Exercise instructions:
Make an exact copy of the listing below.

Raw data:

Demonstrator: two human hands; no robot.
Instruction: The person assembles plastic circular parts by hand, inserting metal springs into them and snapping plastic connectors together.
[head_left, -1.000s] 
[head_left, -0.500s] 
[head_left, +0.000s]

Solution to the problem:
Demonstrator: two human hands; no robot.
Instruction: The person assembles plastic circular parts by hand, inserting metal springs into them and snapping plastic connectors together.
[head_left, -1.000s] 
[head_left, -0.500s] 
[head_left, +0.000s]

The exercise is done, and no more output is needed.